Activity -
Start at the top line and retype the data exactly through to the end.

"""

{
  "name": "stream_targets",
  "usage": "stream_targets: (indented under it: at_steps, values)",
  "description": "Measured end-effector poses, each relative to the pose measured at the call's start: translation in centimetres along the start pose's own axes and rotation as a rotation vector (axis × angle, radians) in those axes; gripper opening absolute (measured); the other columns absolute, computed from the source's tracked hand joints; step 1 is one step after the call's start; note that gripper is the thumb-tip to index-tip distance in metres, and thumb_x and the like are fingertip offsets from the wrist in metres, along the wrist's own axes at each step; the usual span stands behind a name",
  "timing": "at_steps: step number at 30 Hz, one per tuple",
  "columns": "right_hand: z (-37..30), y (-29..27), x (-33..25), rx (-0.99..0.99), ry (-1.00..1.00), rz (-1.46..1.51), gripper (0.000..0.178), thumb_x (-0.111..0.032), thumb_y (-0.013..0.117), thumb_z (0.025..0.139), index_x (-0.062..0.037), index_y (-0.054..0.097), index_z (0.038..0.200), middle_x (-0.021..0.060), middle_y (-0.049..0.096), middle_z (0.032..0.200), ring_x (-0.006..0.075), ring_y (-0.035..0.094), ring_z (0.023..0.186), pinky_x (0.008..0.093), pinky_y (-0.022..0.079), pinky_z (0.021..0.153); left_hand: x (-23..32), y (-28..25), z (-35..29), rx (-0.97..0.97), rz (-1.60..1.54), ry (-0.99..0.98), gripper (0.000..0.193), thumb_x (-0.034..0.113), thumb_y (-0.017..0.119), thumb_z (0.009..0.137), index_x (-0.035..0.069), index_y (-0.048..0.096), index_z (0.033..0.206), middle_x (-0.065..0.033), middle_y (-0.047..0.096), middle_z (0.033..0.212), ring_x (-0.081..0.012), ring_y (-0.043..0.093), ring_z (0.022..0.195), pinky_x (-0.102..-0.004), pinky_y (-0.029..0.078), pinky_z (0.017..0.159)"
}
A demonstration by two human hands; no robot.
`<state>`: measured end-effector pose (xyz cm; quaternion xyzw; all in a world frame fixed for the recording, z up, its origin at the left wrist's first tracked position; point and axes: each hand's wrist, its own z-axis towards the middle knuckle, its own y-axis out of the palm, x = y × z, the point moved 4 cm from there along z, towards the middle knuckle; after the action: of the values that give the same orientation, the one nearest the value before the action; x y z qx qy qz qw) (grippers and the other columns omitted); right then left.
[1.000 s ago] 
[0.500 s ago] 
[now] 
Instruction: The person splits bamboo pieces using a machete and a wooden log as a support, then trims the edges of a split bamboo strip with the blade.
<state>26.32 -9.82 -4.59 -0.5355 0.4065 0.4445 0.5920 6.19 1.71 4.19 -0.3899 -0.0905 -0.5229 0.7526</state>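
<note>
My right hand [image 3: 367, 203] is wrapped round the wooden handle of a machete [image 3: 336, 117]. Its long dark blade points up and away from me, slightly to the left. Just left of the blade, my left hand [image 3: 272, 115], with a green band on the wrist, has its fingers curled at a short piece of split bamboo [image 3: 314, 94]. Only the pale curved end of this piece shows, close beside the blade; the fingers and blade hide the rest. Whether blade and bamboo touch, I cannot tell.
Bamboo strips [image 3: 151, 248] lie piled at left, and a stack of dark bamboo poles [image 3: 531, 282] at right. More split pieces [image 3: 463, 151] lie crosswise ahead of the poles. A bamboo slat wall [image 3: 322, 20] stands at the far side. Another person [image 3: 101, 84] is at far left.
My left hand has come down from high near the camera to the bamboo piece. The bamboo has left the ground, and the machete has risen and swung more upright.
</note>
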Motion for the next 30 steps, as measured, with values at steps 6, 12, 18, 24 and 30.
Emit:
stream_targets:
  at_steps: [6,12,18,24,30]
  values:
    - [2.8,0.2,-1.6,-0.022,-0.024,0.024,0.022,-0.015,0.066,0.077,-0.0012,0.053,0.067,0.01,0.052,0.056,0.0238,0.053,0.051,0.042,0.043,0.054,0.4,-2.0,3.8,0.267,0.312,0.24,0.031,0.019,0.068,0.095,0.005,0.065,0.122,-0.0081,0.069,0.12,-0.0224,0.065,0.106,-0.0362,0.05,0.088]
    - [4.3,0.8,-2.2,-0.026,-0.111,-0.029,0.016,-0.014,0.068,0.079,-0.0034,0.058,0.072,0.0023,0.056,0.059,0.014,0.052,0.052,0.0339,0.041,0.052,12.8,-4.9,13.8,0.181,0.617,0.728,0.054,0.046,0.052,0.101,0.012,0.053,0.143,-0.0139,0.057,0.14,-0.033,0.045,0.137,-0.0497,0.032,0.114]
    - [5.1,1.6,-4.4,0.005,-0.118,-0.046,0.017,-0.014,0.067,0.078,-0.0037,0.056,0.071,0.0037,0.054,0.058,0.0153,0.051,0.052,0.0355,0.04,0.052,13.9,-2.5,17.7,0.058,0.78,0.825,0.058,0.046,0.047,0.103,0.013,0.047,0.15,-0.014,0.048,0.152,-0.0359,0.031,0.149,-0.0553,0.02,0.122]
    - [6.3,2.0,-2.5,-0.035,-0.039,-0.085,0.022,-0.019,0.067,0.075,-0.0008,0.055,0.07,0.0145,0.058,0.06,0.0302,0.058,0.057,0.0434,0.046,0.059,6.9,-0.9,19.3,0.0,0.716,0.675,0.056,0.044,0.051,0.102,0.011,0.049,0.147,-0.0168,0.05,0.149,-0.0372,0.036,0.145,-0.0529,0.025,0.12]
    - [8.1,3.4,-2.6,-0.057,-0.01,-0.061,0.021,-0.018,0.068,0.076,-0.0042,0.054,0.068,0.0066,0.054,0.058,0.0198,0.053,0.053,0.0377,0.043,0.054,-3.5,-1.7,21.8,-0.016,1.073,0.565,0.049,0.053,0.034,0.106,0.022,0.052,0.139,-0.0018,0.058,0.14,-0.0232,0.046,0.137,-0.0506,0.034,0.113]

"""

Solved problem -
{
  "name": "stream_targets",
  "usage": "stream_targets: (indented under it: at_steps, values)",
  "description": "Measured end-effector poses, each relative to the pose measured at the call's start: translation in centimetres along the start pose's own axes and rotation as a rotation vector (axis × angle, radians) in those axes; gripper opening absolute (measured); the other columns absolute, computed from the source's tracked hand joints; step 1 is one step after the call's start; note that gripper is the thumb-tip to index-tip distance in metres, and thumb_x and the like are fingertip offsets from the wrist in metres, along the wrist's own axes at each step; the usual span stands behind a name",
  "timing": "at_steps: step number at 30 Hz, one per tuple",
  "columns": "right_hand: z (-37..30), y (-29..27), x (-33..25), rx (-0.99..0.99), ry (-1.00..1.00), rz (-1.46..1.51), gripper (0.000..0.178), thumb_x (-0.111..0.032), thumb_y (-0.013..0.117), thumb_z (0.025..0.139), index_x (-0.062..0.037), index_y (-0.054..0.097), index_z (0.038..0.200), middle_x (-0.021..0.060), middle_y (-0.049..0.096), middle_z (0.032..0.200), ring_x (-0.006..0.075), ring_y (-0.035..0.094), ring_z (0.023..0.186), pinky_x (0.008..0.093), pinky_y (-0.022..0.079), pinky_z (0.021..0.153); left_hand: x (-23..32), y (-28..25), z (-35..29), rx (-0.97..0.97), rz (-1.60..1.54), ry (-0.99..0.98), gripper (0.000..0.193), thumb_x (-0.034..0.113), thumb_y (-0.017..0.119), thumb_z (0.009..0.137), index_x (-0.035..0.069), index_y (-0.048..0.096), index_z (0.033..0.206), middle_x (-0.065..0.033), middle_y (-0.047..0.096), middle_z (0.033..0.212), ring_x (-0.081..0.012), ring_y (-0.043..0.093), ring_z (0.022..0.195), pinky_x (-0.102..-0.004), pinky_y (-0.029..0.078), pinky_z (0.017..0.159)"
}
A demonstration by two human hands; no robot.
`<state>`: measured end-effector pose (xyz cm; quaternion xyzw; all in a world frame fixed for the recording, z up, its origin at the left wrist's first tracked position; point and axes: each hand's wrist, its own z-axis towards the middle knuckle, its own y-axis out of the palm, x = y × z, the point moved 4 cm from there along z, towards the middle knuckle; after the action: of the values that give the same orientation, the one nearest the value before the action; x y z qx qy qz qw) (grippers and the other columns omitted); right then left.
[1.000 s ago] 
[0.500 s ago] 
[now] 
Instruction: The person splits bamboo pieces using a machete and a wooden log as a support, then trims the edges of a split bamboo strip with the blade.
<state>26.32 -9.82 -4.59 -0.5355 0.4065 0.4445 0.5920 6.19 1.71 4.19 -0.3899 -0.0905 -0.5229 0.7526</state>
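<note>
My right hand [image 3: 367, 203] is wrapped round the wooden handle of a machete [image 3: 336, 117]. Its long dark blade points up and away from me, slightly to the left. Just left of the blade, my left hand [image 3: 272, 115], with a green band on the wrist, has its fingers curled at a short piece of split bamboo [image 3: 314, 94]. Only the pale curved end of this piece shows, close beside the blade; the fingers and blade hide the rest. Whether blade and bamboo touch, I cannot tell.
Bamboo strips [image 3: 151, 248] lie piled at left, and a stack of dark bamboo poles [image 3: 531, 282] at right. More split pieces [image 3: 463, 151] lie crosswise ahead of the poles. A bamboo slat wall [image 3: 322, 20] stands at the far side. Another person [image 3: 101, 84] is at far left.
My left hand has come down from high near the camera to the bamboo piece. The bamboo has left the ground, and the machete has risen and swung more upright.
</note>
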Motion for the next 30 steps, as measured, with values at steps 6, 12, 18, 24 and 30.
Emit:
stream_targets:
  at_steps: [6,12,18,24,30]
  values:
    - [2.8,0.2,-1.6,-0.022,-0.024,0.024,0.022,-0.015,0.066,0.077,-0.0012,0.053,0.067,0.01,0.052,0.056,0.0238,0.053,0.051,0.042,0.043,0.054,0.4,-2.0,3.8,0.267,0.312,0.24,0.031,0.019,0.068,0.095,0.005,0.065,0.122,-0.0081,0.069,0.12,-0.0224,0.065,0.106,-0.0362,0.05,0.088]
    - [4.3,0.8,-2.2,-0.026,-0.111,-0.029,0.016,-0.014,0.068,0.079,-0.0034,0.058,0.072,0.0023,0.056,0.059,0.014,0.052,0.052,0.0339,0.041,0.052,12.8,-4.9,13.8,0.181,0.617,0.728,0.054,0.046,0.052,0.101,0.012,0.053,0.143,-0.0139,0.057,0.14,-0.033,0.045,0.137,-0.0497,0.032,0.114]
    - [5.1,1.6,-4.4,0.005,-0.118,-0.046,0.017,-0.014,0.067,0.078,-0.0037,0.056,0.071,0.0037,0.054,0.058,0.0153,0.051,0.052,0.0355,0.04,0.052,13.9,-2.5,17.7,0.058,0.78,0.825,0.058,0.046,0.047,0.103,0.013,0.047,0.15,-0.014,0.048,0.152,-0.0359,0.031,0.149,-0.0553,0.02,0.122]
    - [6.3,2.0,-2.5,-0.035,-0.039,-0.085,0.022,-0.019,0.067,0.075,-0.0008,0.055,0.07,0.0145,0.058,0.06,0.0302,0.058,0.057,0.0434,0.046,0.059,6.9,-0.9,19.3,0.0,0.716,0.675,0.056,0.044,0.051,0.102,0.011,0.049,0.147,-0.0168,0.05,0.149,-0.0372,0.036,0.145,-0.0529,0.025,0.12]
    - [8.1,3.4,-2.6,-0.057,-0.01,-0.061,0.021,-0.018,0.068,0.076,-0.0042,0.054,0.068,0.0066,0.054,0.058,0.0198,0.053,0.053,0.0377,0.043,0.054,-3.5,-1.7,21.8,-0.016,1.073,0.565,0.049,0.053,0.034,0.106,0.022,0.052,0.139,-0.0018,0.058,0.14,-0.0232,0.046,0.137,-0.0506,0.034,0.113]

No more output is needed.